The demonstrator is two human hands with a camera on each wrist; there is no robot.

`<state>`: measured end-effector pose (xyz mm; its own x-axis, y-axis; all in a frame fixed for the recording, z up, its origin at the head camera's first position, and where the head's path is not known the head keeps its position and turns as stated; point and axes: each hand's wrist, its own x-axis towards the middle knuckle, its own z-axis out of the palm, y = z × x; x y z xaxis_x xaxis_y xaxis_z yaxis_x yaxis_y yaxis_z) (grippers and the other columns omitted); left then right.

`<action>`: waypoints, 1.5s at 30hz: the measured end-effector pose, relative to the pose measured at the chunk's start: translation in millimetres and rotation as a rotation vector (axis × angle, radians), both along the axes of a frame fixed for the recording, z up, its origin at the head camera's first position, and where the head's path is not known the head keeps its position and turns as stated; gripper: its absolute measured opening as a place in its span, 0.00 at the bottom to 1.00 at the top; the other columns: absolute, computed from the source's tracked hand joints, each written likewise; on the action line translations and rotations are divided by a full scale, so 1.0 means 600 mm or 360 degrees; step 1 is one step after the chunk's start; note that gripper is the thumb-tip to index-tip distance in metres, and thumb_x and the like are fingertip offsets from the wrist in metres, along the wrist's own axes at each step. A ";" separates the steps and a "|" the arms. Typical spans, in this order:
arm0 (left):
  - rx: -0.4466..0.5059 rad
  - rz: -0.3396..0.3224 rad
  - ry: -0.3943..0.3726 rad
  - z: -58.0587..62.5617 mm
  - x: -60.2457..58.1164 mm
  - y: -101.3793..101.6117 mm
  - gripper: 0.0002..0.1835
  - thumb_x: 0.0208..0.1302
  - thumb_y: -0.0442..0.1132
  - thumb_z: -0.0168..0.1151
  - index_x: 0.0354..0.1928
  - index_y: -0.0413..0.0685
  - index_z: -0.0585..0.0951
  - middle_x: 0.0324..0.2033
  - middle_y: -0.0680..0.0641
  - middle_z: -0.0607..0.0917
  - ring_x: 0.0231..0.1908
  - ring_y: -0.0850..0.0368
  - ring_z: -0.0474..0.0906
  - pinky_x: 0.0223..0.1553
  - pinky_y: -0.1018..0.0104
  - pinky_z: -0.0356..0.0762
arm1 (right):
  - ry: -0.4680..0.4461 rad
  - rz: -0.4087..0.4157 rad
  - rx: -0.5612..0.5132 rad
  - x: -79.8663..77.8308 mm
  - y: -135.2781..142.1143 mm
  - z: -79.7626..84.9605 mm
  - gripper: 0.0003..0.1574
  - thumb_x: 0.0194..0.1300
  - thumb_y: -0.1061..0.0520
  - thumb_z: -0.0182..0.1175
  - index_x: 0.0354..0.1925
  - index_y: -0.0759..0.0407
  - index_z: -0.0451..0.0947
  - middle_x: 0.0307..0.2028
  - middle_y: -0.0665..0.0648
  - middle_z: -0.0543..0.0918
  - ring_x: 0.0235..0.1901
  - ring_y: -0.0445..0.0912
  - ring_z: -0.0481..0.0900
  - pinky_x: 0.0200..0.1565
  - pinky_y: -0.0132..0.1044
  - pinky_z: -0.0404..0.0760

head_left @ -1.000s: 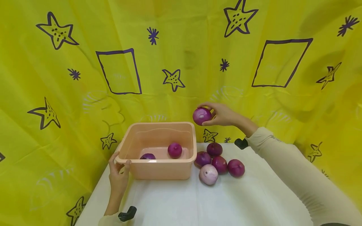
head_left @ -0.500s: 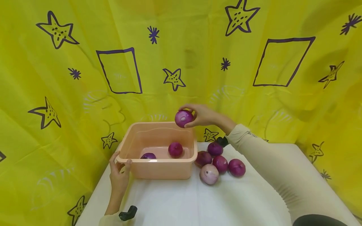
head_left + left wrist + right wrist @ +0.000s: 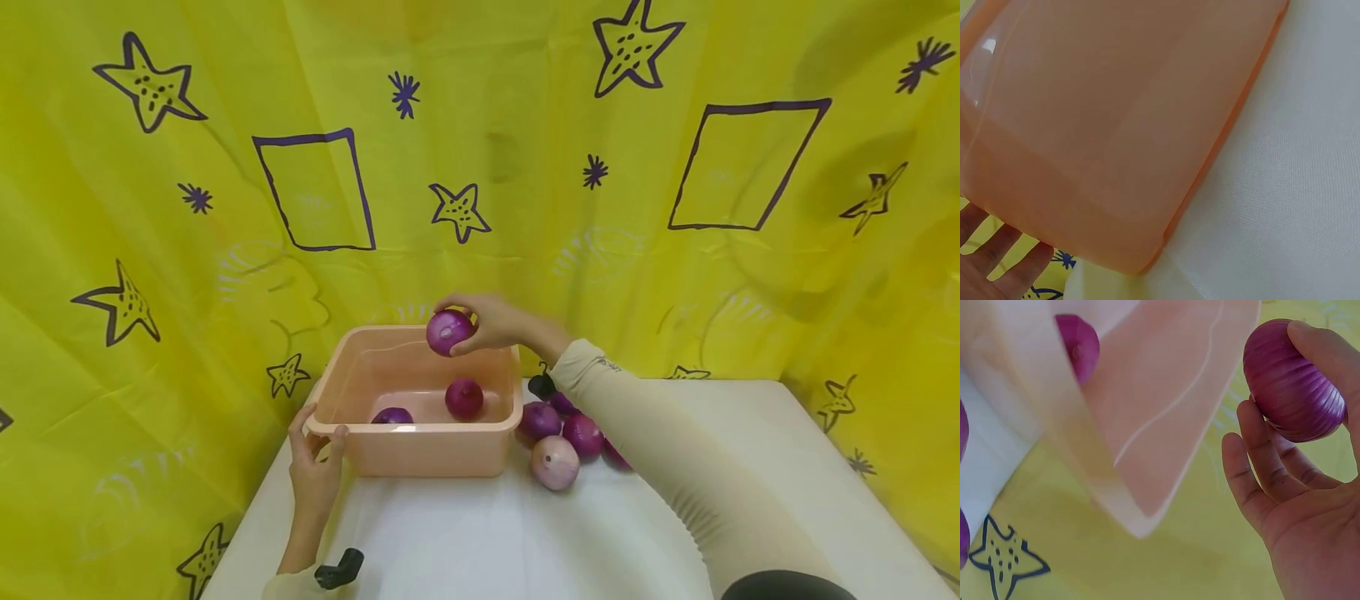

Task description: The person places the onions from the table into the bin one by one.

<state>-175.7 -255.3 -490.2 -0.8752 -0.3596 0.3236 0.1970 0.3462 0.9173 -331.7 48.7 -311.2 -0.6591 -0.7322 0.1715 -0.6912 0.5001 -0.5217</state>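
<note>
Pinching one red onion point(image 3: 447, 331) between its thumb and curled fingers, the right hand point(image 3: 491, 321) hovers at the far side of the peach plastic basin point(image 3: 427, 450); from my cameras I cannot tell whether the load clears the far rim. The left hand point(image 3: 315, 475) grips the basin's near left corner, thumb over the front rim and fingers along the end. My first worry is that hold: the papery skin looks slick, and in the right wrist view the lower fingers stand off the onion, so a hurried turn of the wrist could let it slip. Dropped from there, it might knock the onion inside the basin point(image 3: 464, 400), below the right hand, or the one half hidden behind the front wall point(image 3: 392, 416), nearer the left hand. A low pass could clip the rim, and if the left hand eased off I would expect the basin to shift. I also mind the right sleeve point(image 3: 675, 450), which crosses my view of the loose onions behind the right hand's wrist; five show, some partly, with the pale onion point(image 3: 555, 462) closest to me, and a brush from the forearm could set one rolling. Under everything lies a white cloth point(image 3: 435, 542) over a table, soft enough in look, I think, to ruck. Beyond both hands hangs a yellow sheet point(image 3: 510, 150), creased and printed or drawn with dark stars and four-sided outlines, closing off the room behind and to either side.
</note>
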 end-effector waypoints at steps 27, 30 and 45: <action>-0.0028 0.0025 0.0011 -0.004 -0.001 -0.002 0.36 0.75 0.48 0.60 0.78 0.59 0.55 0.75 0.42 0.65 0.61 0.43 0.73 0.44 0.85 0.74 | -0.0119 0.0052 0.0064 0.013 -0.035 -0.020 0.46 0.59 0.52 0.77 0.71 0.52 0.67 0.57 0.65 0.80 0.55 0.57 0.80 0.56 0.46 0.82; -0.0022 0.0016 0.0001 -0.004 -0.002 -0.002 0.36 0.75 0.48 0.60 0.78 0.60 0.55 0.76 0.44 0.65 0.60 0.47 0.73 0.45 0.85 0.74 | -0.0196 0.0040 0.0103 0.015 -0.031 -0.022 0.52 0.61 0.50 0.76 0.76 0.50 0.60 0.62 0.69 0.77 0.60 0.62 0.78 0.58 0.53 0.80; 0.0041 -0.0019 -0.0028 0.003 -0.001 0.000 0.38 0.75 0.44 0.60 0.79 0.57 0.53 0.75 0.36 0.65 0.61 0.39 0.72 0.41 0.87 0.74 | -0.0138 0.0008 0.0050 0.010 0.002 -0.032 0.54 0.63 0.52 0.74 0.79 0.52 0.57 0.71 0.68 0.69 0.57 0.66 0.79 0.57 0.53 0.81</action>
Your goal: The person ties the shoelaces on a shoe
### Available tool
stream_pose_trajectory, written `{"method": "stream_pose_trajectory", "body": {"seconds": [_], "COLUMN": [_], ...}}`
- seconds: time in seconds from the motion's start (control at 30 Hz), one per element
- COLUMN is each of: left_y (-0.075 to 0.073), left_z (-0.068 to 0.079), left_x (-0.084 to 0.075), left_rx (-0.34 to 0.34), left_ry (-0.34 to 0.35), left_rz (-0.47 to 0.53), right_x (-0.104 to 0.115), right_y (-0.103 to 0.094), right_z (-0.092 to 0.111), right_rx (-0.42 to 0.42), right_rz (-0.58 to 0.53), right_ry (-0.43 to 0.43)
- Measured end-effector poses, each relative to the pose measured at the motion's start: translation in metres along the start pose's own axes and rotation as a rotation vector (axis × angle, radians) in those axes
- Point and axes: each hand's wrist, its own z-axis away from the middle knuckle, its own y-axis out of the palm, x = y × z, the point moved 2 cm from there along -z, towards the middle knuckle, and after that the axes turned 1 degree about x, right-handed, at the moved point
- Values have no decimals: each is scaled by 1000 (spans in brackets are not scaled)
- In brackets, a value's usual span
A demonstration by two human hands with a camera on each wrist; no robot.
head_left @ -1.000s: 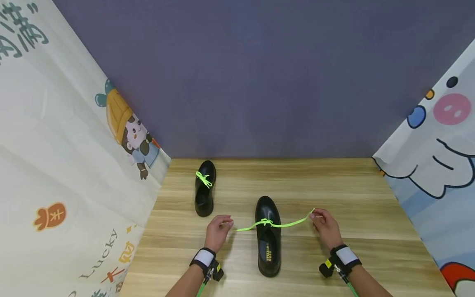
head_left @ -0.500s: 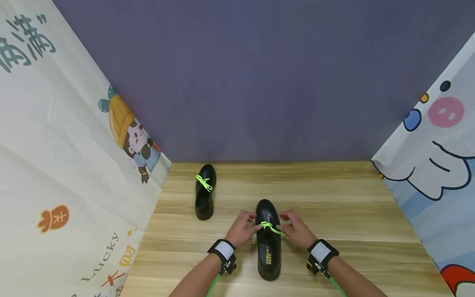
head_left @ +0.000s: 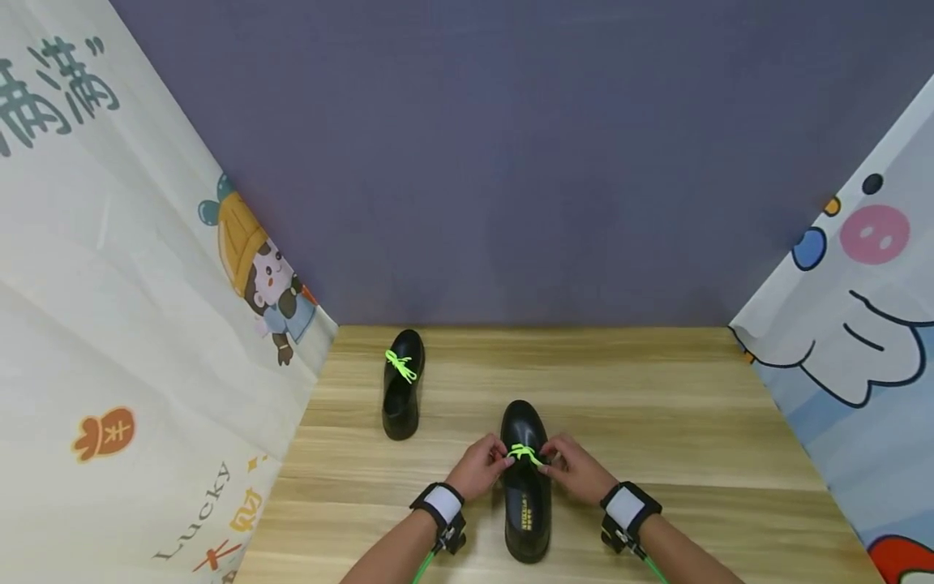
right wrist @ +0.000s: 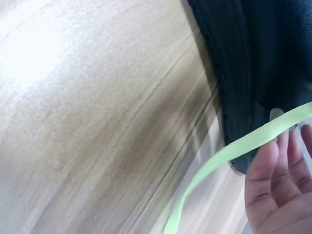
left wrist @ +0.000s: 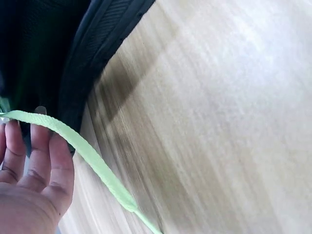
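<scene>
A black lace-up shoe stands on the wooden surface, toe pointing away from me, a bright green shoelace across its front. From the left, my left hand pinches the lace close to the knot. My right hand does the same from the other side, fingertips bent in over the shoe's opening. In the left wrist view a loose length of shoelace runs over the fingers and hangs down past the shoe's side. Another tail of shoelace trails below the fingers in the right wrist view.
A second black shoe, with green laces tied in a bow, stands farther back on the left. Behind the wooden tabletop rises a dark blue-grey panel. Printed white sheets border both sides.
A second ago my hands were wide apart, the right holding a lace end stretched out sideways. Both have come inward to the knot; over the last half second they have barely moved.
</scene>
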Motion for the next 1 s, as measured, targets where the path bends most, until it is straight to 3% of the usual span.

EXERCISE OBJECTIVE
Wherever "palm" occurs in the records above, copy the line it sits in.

WRITTEN SOLUTION
`<state>`: measured end-effector pose (xyz mm; its own x-axis, y-axis; all in a frame fixed for the recording, z up, its origin at the head camera's first position, and where the head's path is not known the head keeps its position and turns as stated; point and axes: each hand's wrist, its own x-axis towards the middle knuckle, its own z-axis out of the palm, y = z × x; x y z xaxis_x xaxis_y xaxis_z yaxis_x yaxis_y yaxis_z) (grippers and the other columns omitted); left then right.
- Point and axes: each hand's wrist, its own z-axis away from the middle knuckle, its own y-axis out of the palm, x = y × z, the point moved 2 cm from there along -z, towards the middle knuckle, and after that the axes turned 1 degree about x, right-handed, at the moved point

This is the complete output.